» Work to complete: Below are records; quote them exactly from the first line through the line that contains "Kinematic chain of".

--------

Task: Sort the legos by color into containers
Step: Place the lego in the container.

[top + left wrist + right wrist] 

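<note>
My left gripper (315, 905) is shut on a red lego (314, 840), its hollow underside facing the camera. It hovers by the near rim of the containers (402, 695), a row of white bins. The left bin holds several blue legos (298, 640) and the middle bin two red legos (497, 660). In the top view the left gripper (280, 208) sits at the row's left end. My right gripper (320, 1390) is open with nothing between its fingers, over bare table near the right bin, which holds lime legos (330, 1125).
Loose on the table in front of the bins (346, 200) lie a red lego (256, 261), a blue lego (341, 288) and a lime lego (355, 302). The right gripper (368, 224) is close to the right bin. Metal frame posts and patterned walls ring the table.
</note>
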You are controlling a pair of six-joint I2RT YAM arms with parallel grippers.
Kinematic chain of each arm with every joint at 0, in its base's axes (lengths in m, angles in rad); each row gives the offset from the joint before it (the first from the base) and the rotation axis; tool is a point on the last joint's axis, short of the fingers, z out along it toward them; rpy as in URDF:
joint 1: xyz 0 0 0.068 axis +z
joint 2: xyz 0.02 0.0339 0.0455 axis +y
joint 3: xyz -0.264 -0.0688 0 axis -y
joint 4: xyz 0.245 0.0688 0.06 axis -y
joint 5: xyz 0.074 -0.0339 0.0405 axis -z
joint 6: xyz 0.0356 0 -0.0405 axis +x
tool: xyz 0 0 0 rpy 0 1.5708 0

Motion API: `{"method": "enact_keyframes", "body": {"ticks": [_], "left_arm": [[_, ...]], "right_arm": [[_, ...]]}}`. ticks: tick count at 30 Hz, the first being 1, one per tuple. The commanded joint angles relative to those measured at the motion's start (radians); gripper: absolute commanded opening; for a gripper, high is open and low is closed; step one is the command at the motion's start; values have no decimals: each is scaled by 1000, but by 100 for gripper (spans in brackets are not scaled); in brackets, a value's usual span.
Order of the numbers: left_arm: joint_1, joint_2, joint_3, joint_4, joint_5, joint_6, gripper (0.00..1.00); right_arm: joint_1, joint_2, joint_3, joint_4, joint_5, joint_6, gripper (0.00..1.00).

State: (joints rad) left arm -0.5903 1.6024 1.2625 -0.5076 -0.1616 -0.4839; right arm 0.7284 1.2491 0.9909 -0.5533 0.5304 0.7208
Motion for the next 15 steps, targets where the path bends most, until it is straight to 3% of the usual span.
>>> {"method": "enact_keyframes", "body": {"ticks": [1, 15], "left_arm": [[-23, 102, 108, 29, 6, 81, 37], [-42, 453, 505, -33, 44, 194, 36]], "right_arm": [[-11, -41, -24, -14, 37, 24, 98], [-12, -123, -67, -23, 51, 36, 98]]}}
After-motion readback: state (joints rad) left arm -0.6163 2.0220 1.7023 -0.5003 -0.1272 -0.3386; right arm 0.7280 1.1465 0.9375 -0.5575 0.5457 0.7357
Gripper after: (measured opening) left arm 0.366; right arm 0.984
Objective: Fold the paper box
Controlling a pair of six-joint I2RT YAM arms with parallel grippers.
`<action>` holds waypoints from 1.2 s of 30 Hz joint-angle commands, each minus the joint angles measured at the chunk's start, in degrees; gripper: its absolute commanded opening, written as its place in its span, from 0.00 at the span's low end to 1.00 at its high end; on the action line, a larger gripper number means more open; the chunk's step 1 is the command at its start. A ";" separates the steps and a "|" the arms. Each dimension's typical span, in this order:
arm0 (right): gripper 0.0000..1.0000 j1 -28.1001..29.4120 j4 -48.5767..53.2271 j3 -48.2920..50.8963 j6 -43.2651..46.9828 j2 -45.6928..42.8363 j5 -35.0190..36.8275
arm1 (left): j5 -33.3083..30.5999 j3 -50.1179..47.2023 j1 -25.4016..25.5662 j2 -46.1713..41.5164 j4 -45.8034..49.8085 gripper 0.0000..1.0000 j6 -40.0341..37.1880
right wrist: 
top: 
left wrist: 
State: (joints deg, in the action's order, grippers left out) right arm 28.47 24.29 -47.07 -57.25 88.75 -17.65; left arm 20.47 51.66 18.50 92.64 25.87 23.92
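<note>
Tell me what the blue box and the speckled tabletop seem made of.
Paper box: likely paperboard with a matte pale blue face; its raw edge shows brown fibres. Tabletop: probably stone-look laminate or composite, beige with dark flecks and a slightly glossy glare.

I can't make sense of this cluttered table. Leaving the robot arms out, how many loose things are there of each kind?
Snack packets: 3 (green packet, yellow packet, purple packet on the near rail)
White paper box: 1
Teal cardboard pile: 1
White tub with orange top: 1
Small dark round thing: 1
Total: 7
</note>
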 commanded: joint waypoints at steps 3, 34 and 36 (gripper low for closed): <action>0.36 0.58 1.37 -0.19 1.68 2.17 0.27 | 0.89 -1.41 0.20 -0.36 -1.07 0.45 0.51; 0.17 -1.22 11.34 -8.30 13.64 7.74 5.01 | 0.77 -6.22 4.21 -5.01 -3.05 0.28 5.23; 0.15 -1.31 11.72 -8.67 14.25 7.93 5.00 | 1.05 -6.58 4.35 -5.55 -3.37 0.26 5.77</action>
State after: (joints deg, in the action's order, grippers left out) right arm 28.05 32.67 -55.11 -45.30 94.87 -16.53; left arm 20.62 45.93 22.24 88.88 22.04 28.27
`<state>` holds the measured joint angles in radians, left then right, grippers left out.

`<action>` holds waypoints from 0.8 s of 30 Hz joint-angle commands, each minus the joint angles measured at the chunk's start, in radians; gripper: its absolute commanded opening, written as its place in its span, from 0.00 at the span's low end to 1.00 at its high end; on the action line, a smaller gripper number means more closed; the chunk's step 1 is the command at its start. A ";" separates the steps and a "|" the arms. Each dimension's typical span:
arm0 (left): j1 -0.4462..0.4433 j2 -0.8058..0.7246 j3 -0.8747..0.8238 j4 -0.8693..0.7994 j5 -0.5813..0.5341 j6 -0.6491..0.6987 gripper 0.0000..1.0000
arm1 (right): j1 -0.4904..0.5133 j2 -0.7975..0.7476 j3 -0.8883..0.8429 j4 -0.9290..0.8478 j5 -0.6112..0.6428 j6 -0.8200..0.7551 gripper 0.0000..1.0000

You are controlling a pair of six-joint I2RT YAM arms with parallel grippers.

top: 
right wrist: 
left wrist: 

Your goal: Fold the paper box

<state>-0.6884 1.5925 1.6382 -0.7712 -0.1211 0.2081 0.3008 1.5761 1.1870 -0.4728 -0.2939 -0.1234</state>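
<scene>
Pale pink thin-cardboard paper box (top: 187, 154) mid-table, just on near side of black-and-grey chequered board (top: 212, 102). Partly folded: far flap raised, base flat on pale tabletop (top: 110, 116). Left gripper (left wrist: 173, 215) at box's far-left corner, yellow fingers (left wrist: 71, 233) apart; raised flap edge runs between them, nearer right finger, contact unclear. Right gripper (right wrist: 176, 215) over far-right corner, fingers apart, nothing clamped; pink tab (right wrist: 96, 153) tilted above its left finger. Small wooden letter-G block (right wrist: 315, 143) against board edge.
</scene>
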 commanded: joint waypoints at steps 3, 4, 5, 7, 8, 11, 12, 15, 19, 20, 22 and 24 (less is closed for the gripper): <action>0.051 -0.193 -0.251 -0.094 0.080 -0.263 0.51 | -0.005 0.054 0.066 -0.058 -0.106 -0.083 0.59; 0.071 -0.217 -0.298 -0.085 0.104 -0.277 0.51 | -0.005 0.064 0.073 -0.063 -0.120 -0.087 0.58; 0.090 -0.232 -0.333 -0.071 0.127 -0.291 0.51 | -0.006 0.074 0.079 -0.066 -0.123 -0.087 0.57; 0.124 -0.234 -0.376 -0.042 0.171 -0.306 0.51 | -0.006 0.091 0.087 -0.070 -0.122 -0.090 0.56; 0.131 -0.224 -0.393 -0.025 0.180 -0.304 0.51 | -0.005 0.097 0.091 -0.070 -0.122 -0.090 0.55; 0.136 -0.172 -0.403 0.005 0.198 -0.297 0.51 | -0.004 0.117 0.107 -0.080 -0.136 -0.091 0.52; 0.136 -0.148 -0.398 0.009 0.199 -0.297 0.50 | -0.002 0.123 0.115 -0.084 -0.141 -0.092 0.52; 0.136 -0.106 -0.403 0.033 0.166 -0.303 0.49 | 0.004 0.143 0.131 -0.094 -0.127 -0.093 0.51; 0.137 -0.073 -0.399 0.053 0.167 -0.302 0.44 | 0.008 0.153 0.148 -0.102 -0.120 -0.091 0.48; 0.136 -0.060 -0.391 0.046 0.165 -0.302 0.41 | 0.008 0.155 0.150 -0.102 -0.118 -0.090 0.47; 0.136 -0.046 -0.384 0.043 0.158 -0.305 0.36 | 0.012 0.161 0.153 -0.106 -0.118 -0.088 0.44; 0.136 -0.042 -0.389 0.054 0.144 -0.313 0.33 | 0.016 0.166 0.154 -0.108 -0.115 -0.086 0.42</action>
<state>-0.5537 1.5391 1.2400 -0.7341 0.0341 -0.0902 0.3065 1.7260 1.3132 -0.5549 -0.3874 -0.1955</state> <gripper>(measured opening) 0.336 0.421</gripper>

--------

» Exercise response:
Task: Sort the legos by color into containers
Step: Place the lego in the container.

[top + left wrist + right wrist] 

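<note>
My left gripper (315, 905) is shut on a red lego (314, 840), its hollow underside facing the camera. It hovers by the near rim of the containers (402, 695), a row of white bins. The left bin holds several blue legos (298, 640) and the middle bin two red legos (497, 660). In the top view the left gripper (280, 208) sits at the row's left end. My right gripper (320, 1390) is open with nothing between its fingers, over bare table near the right bin, which holds lime legos (330, 1125).
Loose on the table in front of the bins (346, 200) lie a red lego (256, 261), a blue lego (341, 288) and a lime lego (355, 302). The right gripper (368, 224) is close to the right bin. Metal frame posts and patterned walls ring the table.
</note>
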You are controlling a pair of six-joint I2RT YAM arms with parallel grippers.
Kinematic chain of each arm with every joint at 0, in its base's axes (lengths in m, angles in rad); each row gives the offset from the joint before it (the first from the base) and the rotation axis; tool is a point on the last joint's axis, short of the fingers, z out along it toward them; rpy as in URDF:

That wraps up the exercise.